The rest of the book, from Claude’s rapturous friendship with a talented violinist and fellow officer to the time he spends with French villagers, sounds like a letter home from a student on a particularly good school year abroad. There’s some debate as to whether Cather presents Claude’s besotted observations on the deep purpose he’s found in France with a hint of irony. In one sequence, the men bathe together in a shell hole—a moment of levity in the middle of a battlefield.

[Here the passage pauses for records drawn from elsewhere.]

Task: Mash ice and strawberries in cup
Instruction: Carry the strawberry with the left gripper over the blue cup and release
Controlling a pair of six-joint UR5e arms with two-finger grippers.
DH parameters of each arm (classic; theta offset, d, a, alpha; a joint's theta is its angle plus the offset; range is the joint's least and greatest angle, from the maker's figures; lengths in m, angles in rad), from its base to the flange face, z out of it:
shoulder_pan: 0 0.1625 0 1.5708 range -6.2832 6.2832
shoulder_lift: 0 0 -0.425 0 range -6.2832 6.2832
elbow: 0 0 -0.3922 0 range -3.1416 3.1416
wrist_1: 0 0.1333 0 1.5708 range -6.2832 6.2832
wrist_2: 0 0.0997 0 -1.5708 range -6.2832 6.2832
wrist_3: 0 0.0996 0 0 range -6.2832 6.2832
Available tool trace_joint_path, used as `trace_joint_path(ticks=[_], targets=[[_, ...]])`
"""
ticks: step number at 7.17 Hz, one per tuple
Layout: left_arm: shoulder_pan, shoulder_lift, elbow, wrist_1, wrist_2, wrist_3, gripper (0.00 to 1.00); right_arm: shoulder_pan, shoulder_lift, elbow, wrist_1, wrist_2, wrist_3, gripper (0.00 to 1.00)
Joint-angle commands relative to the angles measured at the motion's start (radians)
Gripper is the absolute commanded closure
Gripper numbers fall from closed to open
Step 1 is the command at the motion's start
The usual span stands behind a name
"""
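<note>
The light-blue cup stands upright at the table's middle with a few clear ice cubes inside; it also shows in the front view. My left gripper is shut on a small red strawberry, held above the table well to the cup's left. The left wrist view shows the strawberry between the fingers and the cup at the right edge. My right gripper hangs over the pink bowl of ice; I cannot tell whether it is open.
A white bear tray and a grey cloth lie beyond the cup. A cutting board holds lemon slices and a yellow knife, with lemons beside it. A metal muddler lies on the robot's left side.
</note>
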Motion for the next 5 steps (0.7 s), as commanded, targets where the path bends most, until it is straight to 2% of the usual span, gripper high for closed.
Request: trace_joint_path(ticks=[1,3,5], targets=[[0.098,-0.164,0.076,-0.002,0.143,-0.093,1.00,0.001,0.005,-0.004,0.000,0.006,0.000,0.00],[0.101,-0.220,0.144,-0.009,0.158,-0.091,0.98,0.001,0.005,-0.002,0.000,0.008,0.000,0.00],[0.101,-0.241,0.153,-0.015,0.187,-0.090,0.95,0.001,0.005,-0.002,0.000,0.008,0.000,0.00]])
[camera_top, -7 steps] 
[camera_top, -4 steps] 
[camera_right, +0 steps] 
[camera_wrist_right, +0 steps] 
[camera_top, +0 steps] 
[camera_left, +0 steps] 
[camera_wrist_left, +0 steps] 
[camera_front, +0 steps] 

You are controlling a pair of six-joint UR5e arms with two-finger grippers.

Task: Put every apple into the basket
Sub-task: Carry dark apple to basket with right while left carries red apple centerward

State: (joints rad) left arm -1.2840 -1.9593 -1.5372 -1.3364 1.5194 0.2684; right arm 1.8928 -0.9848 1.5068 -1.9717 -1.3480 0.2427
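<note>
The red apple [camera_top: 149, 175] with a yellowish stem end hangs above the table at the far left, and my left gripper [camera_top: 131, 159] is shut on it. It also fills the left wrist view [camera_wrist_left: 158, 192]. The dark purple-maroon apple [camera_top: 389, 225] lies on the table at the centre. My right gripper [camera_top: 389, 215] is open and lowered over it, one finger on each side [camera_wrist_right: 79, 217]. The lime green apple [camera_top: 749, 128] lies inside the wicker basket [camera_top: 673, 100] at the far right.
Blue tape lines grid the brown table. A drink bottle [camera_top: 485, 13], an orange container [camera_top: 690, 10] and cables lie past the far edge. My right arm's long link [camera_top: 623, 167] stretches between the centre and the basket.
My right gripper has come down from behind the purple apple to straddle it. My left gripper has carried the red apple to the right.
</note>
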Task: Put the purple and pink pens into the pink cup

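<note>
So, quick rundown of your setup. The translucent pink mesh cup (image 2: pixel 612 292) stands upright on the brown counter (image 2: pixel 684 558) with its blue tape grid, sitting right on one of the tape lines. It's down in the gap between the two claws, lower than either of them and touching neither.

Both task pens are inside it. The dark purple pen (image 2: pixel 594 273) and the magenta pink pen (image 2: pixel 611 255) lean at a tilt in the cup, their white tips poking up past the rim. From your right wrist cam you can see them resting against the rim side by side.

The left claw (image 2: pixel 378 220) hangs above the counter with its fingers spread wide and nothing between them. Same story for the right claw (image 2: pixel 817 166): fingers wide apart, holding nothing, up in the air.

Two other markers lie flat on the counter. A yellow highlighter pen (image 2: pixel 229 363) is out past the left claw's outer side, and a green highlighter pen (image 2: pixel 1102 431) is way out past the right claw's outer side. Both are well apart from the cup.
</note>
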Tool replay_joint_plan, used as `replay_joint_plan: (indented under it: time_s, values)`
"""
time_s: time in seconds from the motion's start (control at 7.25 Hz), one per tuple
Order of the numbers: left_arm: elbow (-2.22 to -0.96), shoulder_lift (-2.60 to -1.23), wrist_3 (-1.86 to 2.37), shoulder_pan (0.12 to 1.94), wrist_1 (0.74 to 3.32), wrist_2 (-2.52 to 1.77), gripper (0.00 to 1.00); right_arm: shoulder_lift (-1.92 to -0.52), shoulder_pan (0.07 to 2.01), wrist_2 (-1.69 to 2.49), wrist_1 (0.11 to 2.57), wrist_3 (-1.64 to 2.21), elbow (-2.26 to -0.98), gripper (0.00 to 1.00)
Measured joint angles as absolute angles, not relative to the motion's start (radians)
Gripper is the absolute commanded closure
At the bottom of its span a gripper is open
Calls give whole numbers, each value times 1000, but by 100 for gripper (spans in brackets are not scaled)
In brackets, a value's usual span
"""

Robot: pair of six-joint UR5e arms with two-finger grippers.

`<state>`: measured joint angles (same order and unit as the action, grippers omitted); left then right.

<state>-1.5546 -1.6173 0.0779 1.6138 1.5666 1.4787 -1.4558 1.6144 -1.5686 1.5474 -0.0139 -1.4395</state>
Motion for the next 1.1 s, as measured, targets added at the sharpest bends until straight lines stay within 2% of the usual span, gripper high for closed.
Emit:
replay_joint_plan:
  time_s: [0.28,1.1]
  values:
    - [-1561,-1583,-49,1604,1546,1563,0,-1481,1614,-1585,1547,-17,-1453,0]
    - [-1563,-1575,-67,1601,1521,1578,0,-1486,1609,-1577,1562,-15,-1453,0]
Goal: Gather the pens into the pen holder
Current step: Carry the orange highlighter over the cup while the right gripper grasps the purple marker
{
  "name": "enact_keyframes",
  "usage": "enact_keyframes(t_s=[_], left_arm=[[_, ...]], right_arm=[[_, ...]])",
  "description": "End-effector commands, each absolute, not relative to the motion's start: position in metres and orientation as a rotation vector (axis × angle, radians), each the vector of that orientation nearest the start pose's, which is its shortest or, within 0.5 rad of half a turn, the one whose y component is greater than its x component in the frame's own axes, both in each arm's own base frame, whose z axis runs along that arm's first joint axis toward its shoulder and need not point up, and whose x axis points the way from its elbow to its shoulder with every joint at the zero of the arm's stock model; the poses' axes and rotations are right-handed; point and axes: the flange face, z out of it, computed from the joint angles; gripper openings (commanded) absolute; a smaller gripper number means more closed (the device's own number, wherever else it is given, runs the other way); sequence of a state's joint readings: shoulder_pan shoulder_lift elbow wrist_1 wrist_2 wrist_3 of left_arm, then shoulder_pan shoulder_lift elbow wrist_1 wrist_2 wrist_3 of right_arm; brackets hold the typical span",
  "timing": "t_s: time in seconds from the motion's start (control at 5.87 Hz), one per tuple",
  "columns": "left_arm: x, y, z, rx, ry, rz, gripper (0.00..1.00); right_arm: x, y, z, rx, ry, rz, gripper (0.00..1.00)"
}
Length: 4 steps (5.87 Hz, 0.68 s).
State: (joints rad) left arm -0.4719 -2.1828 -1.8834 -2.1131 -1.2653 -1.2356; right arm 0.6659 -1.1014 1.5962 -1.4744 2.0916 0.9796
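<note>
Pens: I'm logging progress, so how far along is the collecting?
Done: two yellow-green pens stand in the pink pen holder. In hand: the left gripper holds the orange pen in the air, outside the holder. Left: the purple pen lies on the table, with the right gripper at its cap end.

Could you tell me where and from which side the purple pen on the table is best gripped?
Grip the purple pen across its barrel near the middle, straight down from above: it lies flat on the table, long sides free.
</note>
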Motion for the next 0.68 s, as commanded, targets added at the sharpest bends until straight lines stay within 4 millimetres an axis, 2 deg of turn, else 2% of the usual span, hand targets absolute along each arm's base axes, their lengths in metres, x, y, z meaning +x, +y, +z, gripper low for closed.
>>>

The scene quickly shifts from sweet to gruesome, as Claude finds a German helmet, bubbles begin to rise to the surface, and the men realize they are cavorting in water that conceals a pile of rotting bodies. “As if lifted from one of Siegfried Sassoon’s wartime shock poems or the pages of All Quiet on the Western Front, the episode ominously juxtaposes the naked physiques of young soldiers with corpses,” Steven Trout writes. But mostly, the wartime sequences are full of brave officers, tables spread with wine and bread in French courtyards, and grateful daughters of French families, happy to eat and drink with the visiting Yanks.
Cather received hundreds of letters from former servicemen who admired the second half of the book for its patriotism and commitment to the cause, as well as its love of France. Reportedly, she treasured these letters. Although, among Lost Generation intellectuals of the types who dismissed Cather’s book it was au courant to dismiss the war as a failure and a boondoggle, there were many American veterans who participated enthusiastically in the commemoration of the war in the 1920s, erecting memorials and joining the American Legion. The dark and hopeless perspective given memorable shape by writers like Sassoon and Wilfrid Owen wasn’t shared by all.
“If, as Mencken claimed, all fiction about the war must be considered against or written in the manner of Dos Passos’s Three Soldiers, who was to tell the story of the G. P. Cathers, the Charles Baylys, the Thomas Cassadys, the Wendell Biesers, and all those soldiers who did not share Dos Passos’s view of the war?” Richard Harris writes, citing names of some of the soldiers who wrote Cather letters after the book’s publication. In representing their perspective—whether ironically, or not—this book was destined to fall by the way.